70M vectors searched in 48ms on a single consumer GPU –results you won't believe
I built a prototype GPU-based vector search system that runs locally on a consumer PC.
Hardware:
RTX 3090 consumer CPU NVMe SSD
Dataset:
~70 million vectors (384 dimensions)
Performance:
~48 ms search latency for top-k results.
This corresponds to roughly ~1.45 billion vector comparisons per second on a single GPU.
The system uses a custom GPU kernel and a two-stage search pipeline (binary filtering + floating-point reranking).
My goal was to explore whether large-scale vector search could run efficiently on consumer hardware instead of large datacenter clusters.

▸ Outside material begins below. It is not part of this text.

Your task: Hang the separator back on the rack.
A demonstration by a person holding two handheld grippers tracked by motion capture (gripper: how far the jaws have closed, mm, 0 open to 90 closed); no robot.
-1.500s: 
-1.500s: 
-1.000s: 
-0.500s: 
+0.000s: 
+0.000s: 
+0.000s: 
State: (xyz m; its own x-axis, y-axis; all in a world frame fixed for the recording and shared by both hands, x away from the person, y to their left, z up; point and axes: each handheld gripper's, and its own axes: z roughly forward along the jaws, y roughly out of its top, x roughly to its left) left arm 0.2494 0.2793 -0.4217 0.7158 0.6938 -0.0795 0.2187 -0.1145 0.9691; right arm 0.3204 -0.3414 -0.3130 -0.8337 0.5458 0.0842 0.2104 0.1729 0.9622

After thousands of hours of work and many failed attempts the results finally became stable enough to benchmark.
I'm currently exploring how far this approach can scale.
I'm currently exploring how far this approach can scale.
I'd be very interested to hear how others approach large-scale vector search on consumer hardware.
Happy to answer questions. Quick update: I've been iterating on the approach and managed to push the coarse search further. Currently seeing ~100M vectors scanned in ~10ms on a single RTX 3090 (binary stage only). Still experimenting with trade-offs between speed and recall, but it's interesting how far this can go on consumer hardware. Curious what kind of numbers others are seeing for large-scale vector search on GPUs. Is it available somewhere? Not yet — it's still a personal prototype and I'm actively experimenting with different approaches and optimizations. I’m trying to better understand the limits of what’s possible on consumer hardware before deciding how to package or share it. Happy to share more high-level insights though. One thing I'm trying to better understand is where the real limits are. At this point it feels like the bottleneck is less about raw compute and more about how efficiently data is represented and accessed on the GPU. Curious if others have seen similar behavior when pushing large-scale vector search on consumer hardware.